Scatterplot for the relationship between Literacy Rate and Life Expectancy of Ghana
please view the graph at this link
https://drive.google.com/file/d/0B2KfPRxy4ootRXR2NkJvS3BUR1E/view?usp=sharing
From the scatterplot it can be seen that the higher the literacyrate,
the higher the lifeexpectancy of the people of Ghana; and the lower the literacyrate, the lower the lifeexpectancy of the people of Ghana. We can say there is a positive relationship between the literacyrate and the lifeexpectancy
of the people of Ghana. However, it must be mentioned that, the GapMinder data
for the literacyrate is limited as it is recorded for only 2 different years.
Hence this does not give us enough data to make a definite conclusion that
there is a positive relationship between literacyrate and the lifeexpectancy of the people of Ghana even though the 2 literacyrate values and the over 200 lifeexpectancy values generating the scatterplot above depicts so.

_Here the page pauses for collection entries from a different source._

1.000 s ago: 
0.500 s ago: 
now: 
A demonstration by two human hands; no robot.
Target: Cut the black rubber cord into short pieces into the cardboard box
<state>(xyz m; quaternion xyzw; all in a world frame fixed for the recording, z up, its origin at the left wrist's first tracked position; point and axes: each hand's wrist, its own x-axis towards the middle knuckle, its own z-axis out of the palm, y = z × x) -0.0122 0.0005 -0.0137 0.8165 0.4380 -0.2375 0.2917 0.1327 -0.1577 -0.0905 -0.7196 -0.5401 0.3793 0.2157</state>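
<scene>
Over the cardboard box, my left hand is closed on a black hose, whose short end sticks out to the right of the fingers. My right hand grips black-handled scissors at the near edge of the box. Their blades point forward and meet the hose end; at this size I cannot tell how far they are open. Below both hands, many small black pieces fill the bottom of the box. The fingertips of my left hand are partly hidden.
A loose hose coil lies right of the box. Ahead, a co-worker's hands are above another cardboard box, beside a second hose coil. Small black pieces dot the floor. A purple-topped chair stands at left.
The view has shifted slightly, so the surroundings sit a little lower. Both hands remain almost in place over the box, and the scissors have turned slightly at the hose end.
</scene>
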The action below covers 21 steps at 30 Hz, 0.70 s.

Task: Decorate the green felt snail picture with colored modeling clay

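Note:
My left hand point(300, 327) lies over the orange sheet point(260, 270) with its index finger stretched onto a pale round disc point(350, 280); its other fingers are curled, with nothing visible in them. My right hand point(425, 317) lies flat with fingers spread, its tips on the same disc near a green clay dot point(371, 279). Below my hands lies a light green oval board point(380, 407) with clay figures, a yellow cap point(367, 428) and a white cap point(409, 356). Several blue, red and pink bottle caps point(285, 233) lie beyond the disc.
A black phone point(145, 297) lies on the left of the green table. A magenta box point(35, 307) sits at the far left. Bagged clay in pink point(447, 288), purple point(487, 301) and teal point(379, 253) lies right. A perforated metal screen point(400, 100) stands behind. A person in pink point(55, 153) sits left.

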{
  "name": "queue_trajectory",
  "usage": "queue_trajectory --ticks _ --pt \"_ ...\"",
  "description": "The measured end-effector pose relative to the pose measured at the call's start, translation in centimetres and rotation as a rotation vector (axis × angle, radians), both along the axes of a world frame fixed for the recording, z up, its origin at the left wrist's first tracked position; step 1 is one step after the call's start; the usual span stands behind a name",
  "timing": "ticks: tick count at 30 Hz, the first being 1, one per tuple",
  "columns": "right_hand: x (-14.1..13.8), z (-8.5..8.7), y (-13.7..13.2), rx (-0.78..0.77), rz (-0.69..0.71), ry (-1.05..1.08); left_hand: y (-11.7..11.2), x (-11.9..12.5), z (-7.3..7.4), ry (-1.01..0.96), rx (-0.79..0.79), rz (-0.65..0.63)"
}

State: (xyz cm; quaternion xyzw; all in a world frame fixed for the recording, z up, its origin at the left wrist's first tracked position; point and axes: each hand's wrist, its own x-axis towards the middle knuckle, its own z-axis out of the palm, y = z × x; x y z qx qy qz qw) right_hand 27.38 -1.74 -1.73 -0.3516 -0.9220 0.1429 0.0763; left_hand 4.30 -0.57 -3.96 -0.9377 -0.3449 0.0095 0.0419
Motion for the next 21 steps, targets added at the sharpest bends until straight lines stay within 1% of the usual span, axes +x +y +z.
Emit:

Showing The Line Of Best to show Scatterplot for the relationship between Literacy Rate and Life Expectancy of Ghana
please view the graph at this link
https://drive.google.com/file/d/0B2KfPRxy4ootRU1Ma2x4S28wTjA/view?usp=sharing
The Line Of Best fit in the Scatterplot suggests there is a positive relationship between the literacyrate and the lifeexpectancy of the people of
Ghana. However, as mentioned above, due to limited Gapminder data on the literacyrate , eventhough the scatterplots suggests such relationship, I cannot definitely conclude there is positive relationship between the literacyrate and the lifeexpectancy of the people of Ghana.
Scatterplot for the relationship between Literacy Rate and Income Per Person of Ghana
please view the graph at this link
https://drive.google.com/file/d/0B2KfPRxy4ootMWtRYVBNdVQ5c0k/view?usp=sharing
Similar analysis applies to the analysis for the relationship between the literacyrate and the lifeexpectancy of the people of Ghana
From the scatterplot it can be seen that the higher the literacyrate,
the higher the incomeperperson of the people of Ghana; and the lower the literacyrate, the lower the incomeperperson of the people of Ghana. We can say there is a positive relationship between the literacyrate and the incomeperperson of the people of Ghana. However, it must be mentioned that, the GapMinder data for the literacyrate is limited as it is recorded for only 2 different years.
Hence this does not give us enough data to make a definite conclusion that
there is a positive relationship between literacyrate and the incomeperperson of the people of Ghana even though the 2 literacyrate values and the over 200 incomeperperson values generating the scatterplot above depicts so.
Showing The Line Of Best Fit by to show Scatterplot for the relationship between Literacy Rate and Income Per Person of Ghana
please view the graph at this link
https://drive.google.com/file/d/0B2KfPRxy4ootM25rZE4zV05yS3M/view?usp=sharing
The Line Of Best fit in the Scatterplot suggests there is a positive relationship between the literacyrate and the incomeperperson of the people of Ghana. However, as mentioned above, due to limited Gapminder data on the literacyrate , eventhough the scatterplots suggests such relationship, I cannot definitely conclude there is positive relationship between the literacyrate and
the incomeperperson of the people of Ghana.